Arriving early to work on a frosty morning one January, I found our custodian standing in the boiler room scratching his head.  He could not fire our 1962 vintage boiler. Without its comforting thermal energy, school would have to be canceled. The building's core temperature was hovering around 50 degrees Fahrenheit and dropping fast. 

"What's the matter, Dave?"

This old Vietnam veteran, David McNaughton, proceeded to tell me about the mechanical woes of his antiquated air compressor, an essential component to the firing sequence of his boiler equipment. Knowing a bit about old boilers myself, I listened to his colorful monologue. When he was finished, I made him a deal.

“If I help you get the boiler fired you have to give the 5th-grade students a tour of your boiler room.” With a handshake, the deal was struck and the compressor kick-started (literally). Five minutes later we heard the satisfying “kawhoomp” reverberation of natural gas igniting in the boiler’s heat exchanger.

That’s how Dave the custodian became an integral part of the science program at Schmitz Park Elementary School in West Seattle. (More on Dave in a minute.)

Pardon the over-used expression, but elementary school science in Washington State is not “rocket science.” Though the standards seem to be a moving target these days, with new educational goals this year and possible federal standards coming soon, there are three basic themes teachers can hang their lab coats on: physical science, earth and space science, and life science. While there are multiple and overlapping domains within these themes, we can distill them down into just a few words: energy, rocks, and photosynthesis. My learned colleagues may argue the point, but we are talking kids here after all.
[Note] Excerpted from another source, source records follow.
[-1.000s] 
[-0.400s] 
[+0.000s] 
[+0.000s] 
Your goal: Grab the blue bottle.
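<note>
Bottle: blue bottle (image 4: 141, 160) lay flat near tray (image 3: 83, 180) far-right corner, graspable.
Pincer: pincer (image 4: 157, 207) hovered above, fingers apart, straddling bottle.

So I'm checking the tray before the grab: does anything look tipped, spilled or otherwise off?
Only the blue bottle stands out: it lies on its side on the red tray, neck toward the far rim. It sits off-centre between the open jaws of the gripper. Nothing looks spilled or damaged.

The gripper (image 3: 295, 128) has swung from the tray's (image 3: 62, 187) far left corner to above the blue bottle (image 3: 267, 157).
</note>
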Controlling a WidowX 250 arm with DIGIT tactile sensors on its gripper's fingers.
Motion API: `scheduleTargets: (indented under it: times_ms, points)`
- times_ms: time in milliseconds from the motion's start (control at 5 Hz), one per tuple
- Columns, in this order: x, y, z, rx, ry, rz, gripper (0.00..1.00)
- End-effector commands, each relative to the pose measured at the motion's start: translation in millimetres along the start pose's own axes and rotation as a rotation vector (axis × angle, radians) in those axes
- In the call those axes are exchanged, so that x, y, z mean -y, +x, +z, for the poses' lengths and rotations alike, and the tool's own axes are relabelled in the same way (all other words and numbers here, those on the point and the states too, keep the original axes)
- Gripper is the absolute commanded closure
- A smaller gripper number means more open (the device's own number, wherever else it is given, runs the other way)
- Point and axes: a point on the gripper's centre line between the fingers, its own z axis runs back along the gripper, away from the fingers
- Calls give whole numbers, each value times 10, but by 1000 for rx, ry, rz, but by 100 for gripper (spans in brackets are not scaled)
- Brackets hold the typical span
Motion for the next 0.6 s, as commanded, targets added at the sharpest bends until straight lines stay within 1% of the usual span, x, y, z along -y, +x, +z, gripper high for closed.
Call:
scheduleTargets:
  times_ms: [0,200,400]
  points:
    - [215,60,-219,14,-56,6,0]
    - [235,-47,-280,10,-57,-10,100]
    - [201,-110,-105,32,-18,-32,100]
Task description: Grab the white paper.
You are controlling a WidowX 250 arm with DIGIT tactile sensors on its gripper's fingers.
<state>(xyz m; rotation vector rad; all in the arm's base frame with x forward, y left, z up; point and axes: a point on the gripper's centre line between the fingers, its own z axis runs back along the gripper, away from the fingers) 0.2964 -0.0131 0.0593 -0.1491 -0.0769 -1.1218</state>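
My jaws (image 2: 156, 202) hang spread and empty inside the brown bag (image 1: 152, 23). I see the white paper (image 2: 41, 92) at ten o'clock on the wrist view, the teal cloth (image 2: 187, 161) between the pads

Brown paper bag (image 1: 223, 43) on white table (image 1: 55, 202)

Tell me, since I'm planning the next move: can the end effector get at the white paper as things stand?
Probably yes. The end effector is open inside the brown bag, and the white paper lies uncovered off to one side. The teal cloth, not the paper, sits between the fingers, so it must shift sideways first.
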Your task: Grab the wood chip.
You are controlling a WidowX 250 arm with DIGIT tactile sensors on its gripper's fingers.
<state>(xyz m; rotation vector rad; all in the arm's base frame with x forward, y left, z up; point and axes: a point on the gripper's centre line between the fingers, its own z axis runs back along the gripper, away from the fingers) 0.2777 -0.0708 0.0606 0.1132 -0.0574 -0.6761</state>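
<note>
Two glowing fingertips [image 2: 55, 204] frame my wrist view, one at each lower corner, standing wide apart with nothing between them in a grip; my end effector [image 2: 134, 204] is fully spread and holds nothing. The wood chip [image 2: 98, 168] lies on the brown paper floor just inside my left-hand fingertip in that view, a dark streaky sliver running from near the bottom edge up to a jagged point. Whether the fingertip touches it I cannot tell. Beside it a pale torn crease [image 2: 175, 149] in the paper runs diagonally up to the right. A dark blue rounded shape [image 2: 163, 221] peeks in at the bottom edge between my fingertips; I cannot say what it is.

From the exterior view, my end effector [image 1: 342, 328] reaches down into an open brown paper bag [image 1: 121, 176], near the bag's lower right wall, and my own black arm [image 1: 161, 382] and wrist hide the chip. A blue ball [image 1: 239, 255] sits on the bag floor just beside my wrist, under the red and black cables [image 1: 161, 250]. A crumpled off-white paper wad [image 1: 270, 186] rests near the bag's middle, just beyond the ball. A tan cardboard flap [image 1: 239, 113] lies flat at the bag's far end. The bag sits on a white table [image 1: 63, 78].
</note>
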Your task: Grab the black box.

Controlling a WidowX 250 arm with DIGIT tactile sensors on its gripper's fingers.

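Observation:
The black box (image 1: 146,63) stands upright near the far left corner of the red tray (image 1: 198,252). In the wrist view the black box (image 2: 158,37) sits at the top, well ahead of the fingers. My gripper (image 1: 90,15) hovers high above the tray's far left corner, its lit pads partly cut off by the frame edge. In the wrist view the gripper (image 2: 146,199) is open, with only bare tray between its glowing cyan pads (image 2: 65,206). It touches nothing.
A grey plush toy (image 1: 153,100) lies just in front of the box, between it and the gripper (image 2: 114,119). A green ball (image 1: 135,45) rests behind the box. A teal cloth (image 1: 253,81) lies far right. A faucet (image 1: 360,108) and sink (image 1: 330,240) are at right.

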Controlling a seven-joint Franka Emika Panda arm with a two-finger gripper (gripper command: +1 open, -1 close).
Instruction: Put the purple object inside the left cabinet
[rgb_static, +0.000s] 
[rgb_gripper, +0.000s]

So why then, with such fundamental themes, do 59 percent of elementary-school students in Seattle Public Schools (SPS) fail the science portion of the Measurements of Student Progress (MSP) exams?  A clue to the problem lies in the highfalutin mission statement that guides Seattle Public Schools science decision-making:

All students are able to investigate scientifically in order to construct and acquire conceptual understanding of their world, develop positive scientific attitudes, and become scientifically literate. This is accomplished through a collaborative, interactive, rigorous science program responsive to the needs of diverse learners.

There are two key themes in Seattle’s science mission statement that limit the methods teachers may use to inspire budding young science minds:  “construct” and “investigate.”  These loaded words carry some very heavy educational reform baggage.  They are code used by reformers to promote what some education theorists refer to as “constructivism” (hence the use of “construct” in the statement).

Essentially, constructivism promulgates the belief that “knowledge is constructed, not transmitted.”  Teachers in a constructivist classroom are passive guides and material handlers.  They do not teach, they merely facilitate.  I guess if a teacher has enough time he or she could allow students to rediscover Pythagoras’ Theorem, however the time constraints of modern education do not allow for such luxury.  Besides, in the age of “Googling” a student will just go home and look it up.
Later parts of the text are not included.